Consider how many issues we could avoid if we were more proactive in our pets’ medical care. We could eradicate all flea infestations in homes around the world if we all would use proper monthly flea control for our cats and dogs. Ending the flea epidemic worldwide would certainly be a victory over one of veterinary medicine’s arch enemies. I can’t tell you how many cat owners tell me that they don’t use flea control for their cat because the kitty stays inside completely. That’s when I run a flea-comb through their itchy indoor kitty’s fur, and I inevitably find flea dirt and live fleas. I would take my time machine back to before the first flea found that furry friend and stop the infestation before thousands of flea eggs were dispersed in the environment.

Getting your pets spayed or neutered is also a great way to avoid many diseases. One deadly example of a common disease affecting intact female dogs and cats is a disease called pyometra. Pyometra is a uterine infection. It can affect any un-spayed female and usually happens a few weeks to months after a heat cycle. This is a life-threatening disease and can make a female dog very ill surprisingly quickly. The best way to avoid the uterine infection altogether is to get your dog or cat spayed at an appropriate age, usually as a six-month old puppy or kitten.

Owners of pets with pyometra often tell me, “I wish we would have gotten her spayed when she was little.” When people are faced with an avoidable life-threatening diagnosis, it is usually then that everyone wishes that they had done something about it earlier. They don’t even know it, but they are wishing to use that time machine.

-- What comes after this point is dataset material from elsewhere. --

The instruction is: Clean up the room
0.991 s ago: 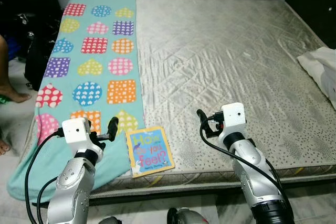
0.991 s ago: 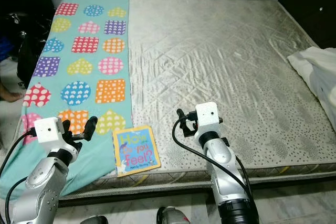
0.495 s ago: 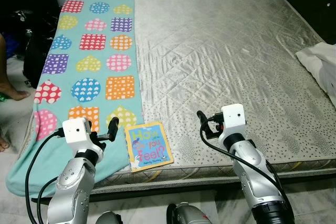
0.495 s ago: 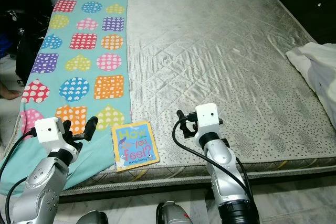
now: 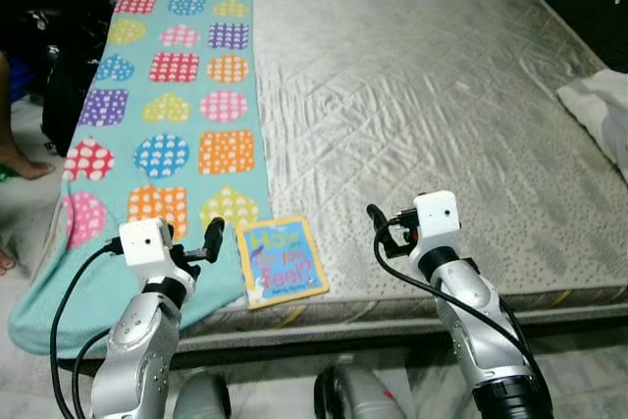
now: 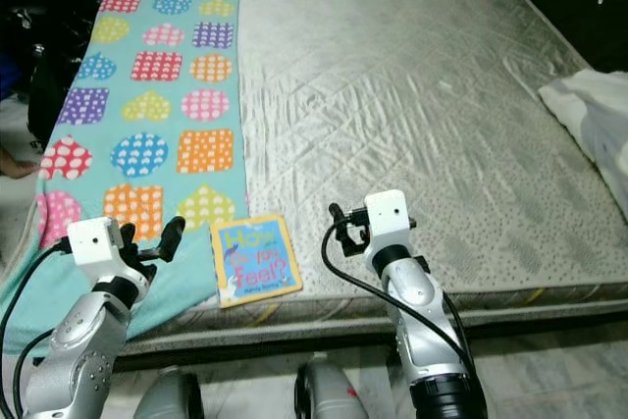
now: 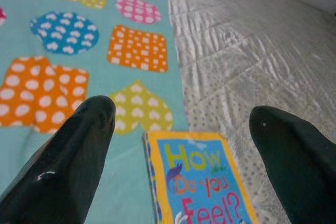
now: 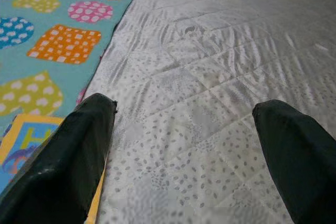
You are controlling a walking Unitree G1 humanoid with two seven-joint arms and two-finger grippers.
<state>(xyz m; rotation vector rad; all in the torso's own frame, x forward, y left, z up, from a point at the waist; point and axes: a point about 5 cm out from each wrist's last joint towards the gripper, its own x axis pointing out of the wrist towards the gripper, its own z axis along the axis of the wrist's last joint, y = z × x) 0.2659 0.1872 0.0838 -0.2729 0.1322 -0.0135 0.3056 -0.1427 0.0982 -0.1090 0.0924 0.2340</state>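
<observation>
A children's book (image 5: 283, 260) titled "How Do You Feel?" lies flat at the near edge of the bare mattress (image 5: 422, 115), its one side overlapping the teal blanket (image 5: 177, 115) with dotted hearts and squares. The left gripper (image 7: 181, 129) hovers with fingers spread wide, the book at 12 o'clock just ahead. The right gripper (image 8: 184, 129), also spread wide, hangs over mattress, book at its 9 o'clock. The head views add a white cloth (image 5: 601, 110) at 3 o'clock and a person's foot (image 5: 20, 159) at 9.
</observation>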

As much as I enjoy the idea of traveling time and space with “The Doctor” to fix my patients’ problems before they begin, time travel is not possible. We can only use the best tools we have at hand to ensure that our pets lead healthier and happier lives. If we all would act sooner and not procrastinate when it comes to regular veterinary care, more diseases would be detected earlier, parasitic infections could be prevented and deadly infections such as pyometra could be avoided. If that were the case that imaginary time machine could be used for some other good, such as watching all of the future episodes of “Downton Abbey.”